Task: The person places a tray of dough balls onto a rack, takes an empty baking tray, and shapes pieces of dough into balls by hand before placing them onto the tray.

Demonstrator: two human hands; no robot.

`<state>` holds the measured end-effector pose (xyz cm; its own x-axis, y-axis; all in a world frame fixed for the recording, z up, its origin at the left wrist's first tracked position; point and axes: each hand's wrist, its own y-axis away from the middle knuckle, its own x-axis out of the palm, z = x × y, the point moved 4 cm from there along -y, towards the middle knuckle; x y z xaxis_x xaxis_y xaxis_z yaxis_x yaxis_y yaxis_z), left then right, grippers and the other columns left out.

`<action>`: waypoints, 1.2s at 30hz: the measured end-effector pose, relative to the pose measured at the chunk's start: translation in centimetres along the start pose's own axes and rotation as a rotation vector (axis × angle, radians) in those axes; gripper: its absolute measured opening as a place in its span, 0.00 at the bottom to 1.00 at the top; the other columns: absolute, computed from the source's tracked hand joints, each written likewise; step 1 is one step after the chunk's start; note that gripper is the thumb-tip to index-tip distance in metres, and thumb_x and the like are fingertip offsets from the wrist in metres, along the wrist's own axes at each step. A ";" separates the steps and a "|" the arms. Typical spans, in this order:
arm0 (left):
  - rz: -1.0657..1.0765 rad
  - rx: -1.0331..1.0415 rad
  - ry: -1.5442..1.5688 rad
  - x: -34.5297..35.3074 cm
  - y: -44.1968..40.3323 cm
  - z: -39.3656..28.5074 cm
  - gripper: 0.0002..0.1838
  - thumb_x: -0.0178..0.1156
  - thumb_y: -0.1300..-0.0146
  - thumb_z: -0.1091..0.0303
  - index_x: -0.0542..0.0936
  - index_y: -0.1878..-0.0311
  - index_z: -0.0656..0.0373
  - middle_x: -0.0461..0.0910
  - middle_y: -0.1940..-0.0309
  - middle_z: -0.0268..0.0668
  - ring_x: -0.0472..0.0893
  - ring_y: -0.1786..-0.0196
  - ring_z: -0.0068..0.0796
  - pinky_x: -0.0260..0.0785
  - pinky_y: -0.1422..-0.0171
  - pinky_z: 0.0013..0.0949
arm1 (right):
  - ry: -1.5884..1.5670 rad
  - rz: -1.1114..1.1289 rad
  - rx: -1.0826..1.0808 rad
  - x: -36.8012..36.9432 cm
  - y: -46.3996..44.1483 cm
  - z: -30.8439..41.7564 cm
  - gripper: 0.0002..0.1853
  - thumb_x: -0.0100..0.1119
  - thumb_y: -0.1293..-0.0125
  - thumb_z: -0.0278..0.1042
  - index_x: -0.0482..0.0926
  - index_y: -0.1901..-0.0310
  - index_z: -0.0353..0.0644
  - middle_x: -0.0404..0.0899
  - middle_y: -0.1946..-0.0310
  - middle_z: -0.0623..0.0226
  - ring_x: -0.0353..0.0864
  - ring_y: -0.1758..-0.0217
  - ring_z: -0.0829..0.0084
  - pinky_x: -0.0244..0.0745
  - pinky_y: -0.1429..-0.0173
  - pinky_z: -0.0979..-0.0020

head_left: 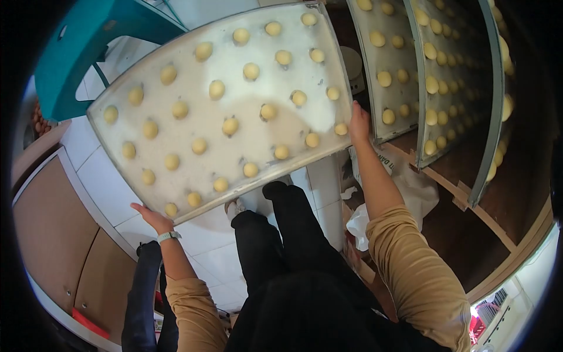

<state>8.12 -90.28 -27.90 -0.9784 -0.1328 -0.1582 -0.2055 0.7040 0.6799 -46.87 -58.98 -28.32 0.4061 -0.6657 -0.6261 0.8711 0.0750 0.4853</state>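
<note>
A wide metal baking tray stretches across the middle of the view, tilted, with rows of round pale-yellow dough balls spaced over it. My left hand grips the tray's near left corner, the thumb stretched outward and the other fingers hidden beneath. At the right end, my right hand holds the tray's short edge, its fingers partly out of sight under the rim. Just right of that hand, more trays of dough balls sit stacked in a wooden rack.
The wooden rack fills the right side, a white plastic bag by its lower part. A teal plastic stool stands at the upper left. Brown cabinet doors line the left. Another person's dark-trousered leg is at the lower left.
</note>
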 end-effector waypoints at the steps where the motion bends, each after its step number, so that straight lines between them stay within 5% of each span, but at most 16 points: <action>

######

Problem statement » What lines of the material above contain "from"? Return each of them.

Result of the task »
`<state>` holds the measured end-effector pose (xyz cm; its own x-axis, y-axis; all in a world frame fixed for the recording, z up, its origin at the left wrist's first tracked position; point and axes: each hand's wrist, its own y-axis away from the middle knuckle, its own x-axis out of the palm, z = x × y, the point moved 4 cm from there along -y, towards the middle knuckle; x y z xaxis_x xaxis_y xaxis_z yaxis_x yaxis_y yaxis_z), left then right, grippers and the other columns left out.
`<action>`: waypoints, 1.2s at 30hz: the measured end-effector pose, relative to the pose measured at the chunk's start: translation in centimetres along the start pose's own axes and rotation as a rotation vector (axis × angle, radians) in those axes; gripper: its absolute measured opening as a place in its span, 0.00 at the bottom to 1.00 at the top; the other columns: absolute, computed from the source's tracked hand joints, each written likewise; step 1 is one step after the chunk's start; note that gripper is the thumb-tip to index-tip distance in metres, and thumb_x and the like are fingertip offsets from the wrist in metres, along the wrist's own axes at each step. A ";" separates the steps and a "|" the arms. Typical spans, in this order:

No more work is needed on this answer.